Familial chylomicronemia syndrome is rare. Its prevalence is about 1 in 1 million. It is characterized by defective or deficient lipoprotein lipase (LPL) enzyme, severely high triglycerides, and recurrent pancreatitis. Apoprotein C3 antagonizes LPL activity leading to hypertriglyceridemia. Much effort has been done to target Apo C3 pharmacologically. Now we have an anti-sense inhibitor to the hepatic Apo C3 mRNA, called volanesorsen.

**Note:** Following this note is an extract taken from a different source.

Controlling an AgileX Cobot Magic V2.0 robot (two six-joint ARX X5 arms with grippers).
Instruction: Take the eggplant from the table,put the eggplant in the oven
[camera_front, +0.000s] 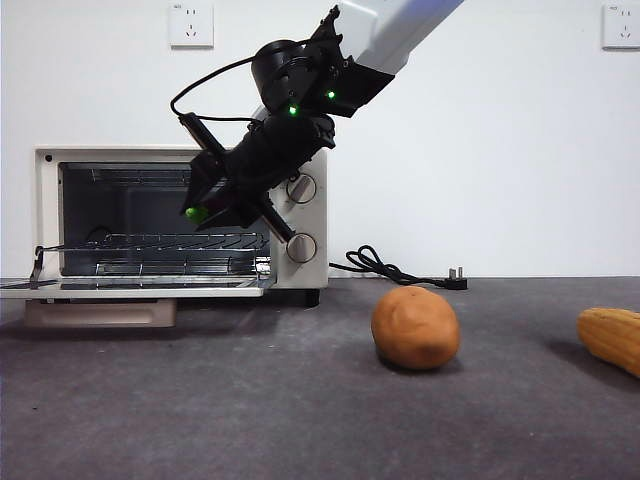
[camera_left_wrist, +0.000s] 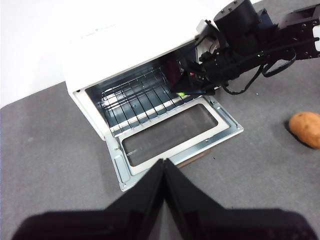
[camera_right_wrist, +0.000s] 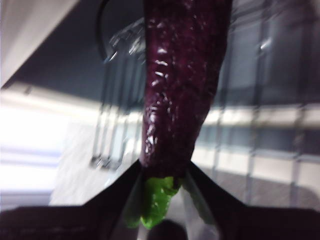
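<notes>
Two arms share the table (camera_front: 250, 420). Right gripper (camera_right_wrist: 162, 187): jaws closed on the eggplant (camera_right_wrist: 182, 85) near its green stem end, the dark purple body extending away from the wrist over the wire rack (camera_right_wrist: 260, 130). Front view: this gripper (camera_front: 215, 205) enters from about 1 o'clock, slanting down toward 7 o'clock, and sits at the mouth of the oven (camera_front: 300, 215), just above the rack (camera_front: 150, 245); only a spot of green stem (camera_front: 196, 213) shows between the black parts, the purple body being hidden. Oven door (camera_front: 130, 288) lies fully lowered, flat and level with the cavity floor. Left wrist view: left gripper (camera_left_wrist: 164, 167) hangs above the table in front of the lowered door (camera_left_wrist: 175, 135), its jaws pressed together and holding nothing; the right gripper (camera_left_wrist: 197, 82) appears at the right side of the oven opening. Potato (camera_front: 416, 327) rests on the table at roughly 4 o'clock from the oven, well apart from it. Corn cob (camera_front: 612, 337) lies at the right edge, near the potato but not touching. Power cord (camera_front: 395, 268) lies beside the oven.
</notes>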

This phase 3, double-blind randomized clinical trial shows that volanesorsen lowers both Apo C3 and triglycerides remarkably.  Apo C3 is decreased by 25.7 mg/dL and triglycerides by about 1700 mg/dL (Δ80% reduction). Low platelet count and injection site reactions were seen more commonly with volanesorsen than placebo.  Although the study was designed to evaluate changes in triglyceride levels, clinical outcomes (pancreatitis) are also expected to improve.

Study findings are of major importance as it provides us with another tool and pathway of lowering elevated triglycerides. Hypertriglyceridemia, commonly found in patients with metabolic syndrome, is a well-established independent risk factor for cardiovascular events. I anticipate that the antisense inhibitor technology will also be tested in patients with metabolic syndrome, insulin resistance, prediabetes, and diabetes; as these conditions are far more prevalent than familial chylomicronemia syndrome.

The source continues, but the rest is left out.